Et, remettant sa vache au charcutier, il descendit le porc de la charrette et prit le bout de la corde pour le conduire.

Nicolas continua sa route en songeant combien tout allait selon ses désirs.

Il n’avait pas fait cinq cents pas, qu’un jeune garçon le rattrapa. Celui-ci portait sous son bras une oie grasse.

Pour passer le temps, Nicolas commença à parler de son bonheur et des échanges favorables qu’il avait faits.

De son côté, le jeune garçon lui raconta qu’il portait son oie pour festin de baptême.

– Pèse-moi cela par le cou, dit-il à Nicolas. Hein ! est-ce lourd ! Il est vrai que voilà huit semaines qu’on l’engraisse avec des châtaignes. Celui qui mordra là-dedans devra s’essuyer la graisse des deux côtés du menton.

– Oui, dit Nicolas en la soupesant d’une main, elle a son poids ; mais mon cochon pèse bien vingt oies comme la tienne.

Le jeune garçon regarda de tous côtés d’un air pensif, et en secouant la tête :

– Écoute, dit-il à Nicolas, je ne te connais que depuis dix minutes, mais tu m’as l’air d’un brave garçon ; il faut que ta saches une chose, c’est qu’il se pourrait qu’à l’endroit de ton cochon, tout ne fût pas bien en ordre : dans le village que je viens de traverser, on en a volé un au percepteur.
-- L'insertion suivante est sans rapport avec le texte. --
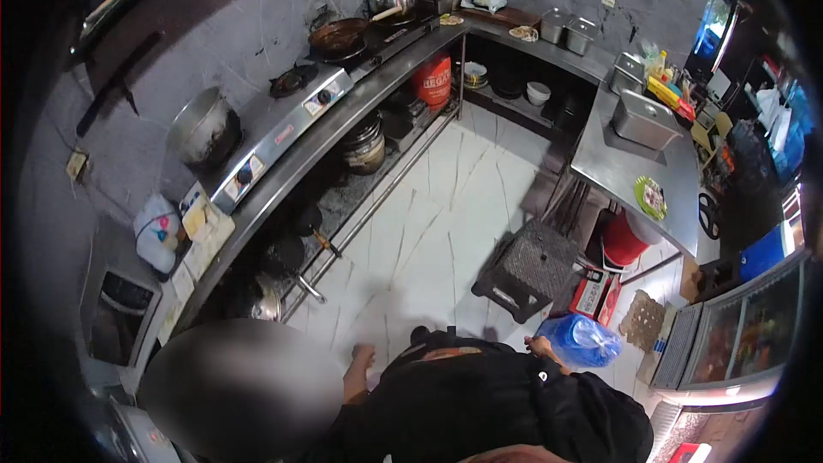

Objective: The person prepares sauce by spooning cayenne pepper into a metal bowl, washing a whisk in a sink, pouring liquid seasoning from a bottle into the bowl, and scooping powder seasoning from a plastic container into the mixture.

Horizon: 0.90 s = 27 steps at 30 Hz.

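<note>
At the bottom of the view, my left hand hangs beside my black clothing, above the white tiled floor. Its fingers look curled, and I see nothing in them. On the other side, my right hand hangs low with fingers loosely bent and partly apart. It overlaps the left edge of a blue plastic-wrapped item on the floor; whether they touch I cannot tell. Just beyond stands a dark plastic stool, next to a red and white box.
Left, a steel counter carries burners, a large pot and a brown-stained pan. A red gas cylinder stands beneath. Steel containers and a green plate sit on the right table. A glass-fronted fridge is at right. A blurred oval covers the lower left.
</note>
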Each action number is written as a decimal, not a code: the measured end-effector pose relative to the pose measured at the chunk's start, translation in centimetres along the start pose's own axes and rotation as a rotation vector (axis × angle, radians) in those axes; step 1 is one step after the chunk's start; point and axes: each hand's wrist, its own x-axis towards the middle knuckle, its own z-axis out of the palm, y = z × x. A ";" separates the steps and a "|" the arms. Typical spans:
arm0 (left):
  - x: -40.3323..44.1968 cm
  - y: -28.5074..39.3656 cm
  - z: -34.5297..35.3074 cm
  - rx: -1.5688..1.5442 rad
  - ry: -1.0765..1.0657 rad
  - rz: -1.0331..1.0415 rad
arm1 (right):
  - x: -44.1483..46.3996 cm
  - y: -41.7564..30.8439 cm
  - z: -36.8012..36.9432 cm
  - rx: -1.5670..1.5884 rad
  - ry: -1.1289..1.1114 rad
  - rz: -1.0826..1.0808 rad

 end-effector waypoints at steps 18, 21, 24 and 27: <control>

Je crains fort que ce ne soit justement celui que tu mènes. Ils ont requis la maréchaussée et envoyé des gens pour poursuivre le voleur, et, tu comprends, ce serait une mauvaise affaire pour toi si l’on te trouvait conduisant ce cochon. Le moins qu’il pût t’arriver, ce serait d’être conduit en prison jusqu’au moment où l’affaire serait éclaircie.

À ces mots, la peur saisit Nicolas.

– Jésus Dieu ! dit-il, tire-moi de ce mauvais pas, mon garçon ; tu connais ce pays que j’ai quitté depuis quinze ans, de sorte que tu as plus de défense que moi. Donne-moi ton oie et prends mon cochon.
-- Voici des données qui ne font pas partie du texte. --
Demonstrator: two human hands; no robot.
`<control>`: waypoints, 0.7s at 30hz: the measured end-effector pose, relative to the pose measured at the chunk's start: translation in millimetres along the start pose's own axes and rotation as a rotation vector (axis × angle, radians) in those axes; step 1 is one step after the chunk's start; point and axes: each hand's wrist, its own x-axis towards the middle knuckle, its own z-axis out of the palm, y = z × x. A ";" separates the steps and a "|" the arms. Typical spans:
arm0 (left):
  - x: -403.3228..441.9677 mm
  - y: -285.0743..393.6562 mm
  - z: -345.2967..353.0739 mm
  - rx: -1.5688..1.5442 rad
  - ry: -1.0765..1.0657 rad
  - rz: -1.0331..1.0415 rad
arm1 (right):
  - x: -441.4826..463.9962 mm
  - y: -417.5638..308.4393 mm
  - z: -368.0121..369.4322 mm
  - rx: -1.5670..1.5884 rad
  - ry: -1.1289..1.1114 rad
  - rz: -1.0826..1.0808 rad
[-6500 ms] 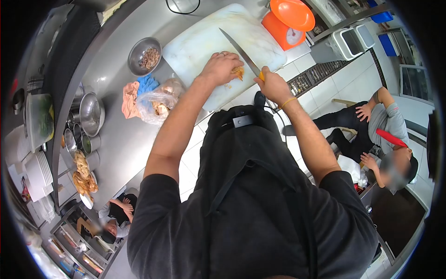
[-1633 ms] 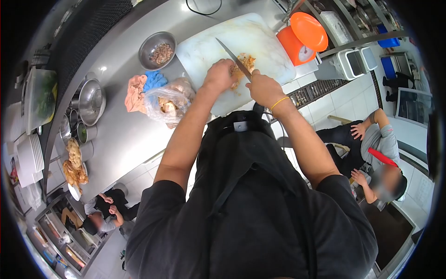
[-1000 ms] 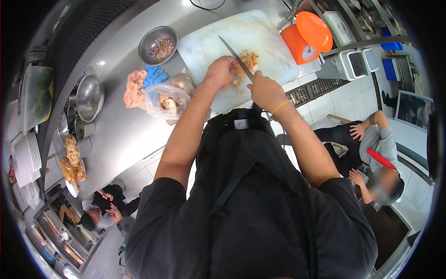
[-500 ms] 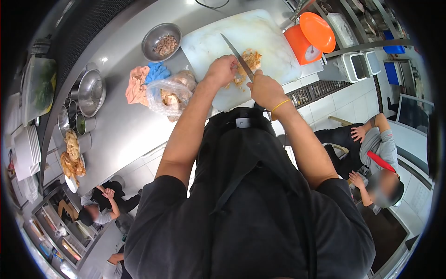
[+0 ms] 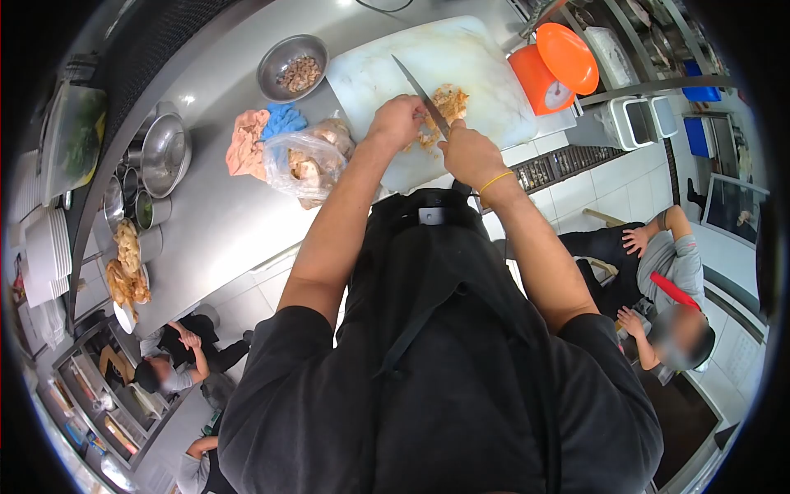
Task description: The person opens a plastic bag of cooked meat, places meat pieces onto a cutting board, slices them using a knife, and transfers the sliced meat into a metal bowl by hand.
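My right hand [image 5: 473, 156] is closed round the handle of a long kitchen knife [image 5: 420, 90], whose blade points away and to the left over the white cutting board [image 5: 362, 70]. Beside the blade, my left hand [image 5: 398, 122] has its fingers curled down on the meat on the board, its fingertips partly hidden. Chopped golden-brown meat [image 5: 451, 102] lies in a small heap right of the blade, with crumbs scattered below the left hand. Left of the board, a metal bowl [image 5: 269, 59] holds small brown pieces. A clear plastic bag [image 5: 290, 169] with pale meat in it lies near my left forearm.
Pink cloth [image 5: 245, 148] and blue cloth [image 5: 284, 121] lie by the bag. An orange scale [image 5: 539, 78] stands right of the board. Metal bowls [image 5: 167, 152] and cooked poultry [image 5: 127, 280] are on the left. Other people sit at lower left and right [image 5: 675, 259].
The whole view has shifted slightly, with counter items a little further right. Both hands stay close to the same place on the board, the knife still in the right one.
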 end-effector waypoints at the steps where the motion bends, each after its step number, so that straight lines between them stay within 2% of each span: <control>1: -0.3 -0.3 0.2 -0.004 0.002 0.000 | -4.5 -2.3 0.9 0.010 -0.006 0.010; 5: -4.7 5.9 -2.0 0.050 -0.001 0.039 | 11.9 3.3 36.1 0.102 0.026 0.053; 11: -9.1 10.6 -1.2 0.034 -0.016 0.026 | 27.7 15.5 26.9 0.064 0.028 -0.025; 16: -35.4 19.0 -4.9 -0.059 0.095 0.031 | -10.2 10.8 -11.0 -0.071 0.072 -0.014; 21: -74.9 33.0 -0.8 -0.022 0.299 0.055 | -7.0 72.7 -5.7 -0.164 0.215 0.102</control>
– Diable ! fit le jeune garçon, je joue gros jeu ; cependant, je ne puis laisser un camarade dans l’embarras.

Et, donnant son oie à Nicolas, il prit le cochon par la corde, et se jeta avec lui dans un chemin de traverse.

Nicolas continua sa route, débarrassé de ses craintes, et portant gaiement son oie sous son bras.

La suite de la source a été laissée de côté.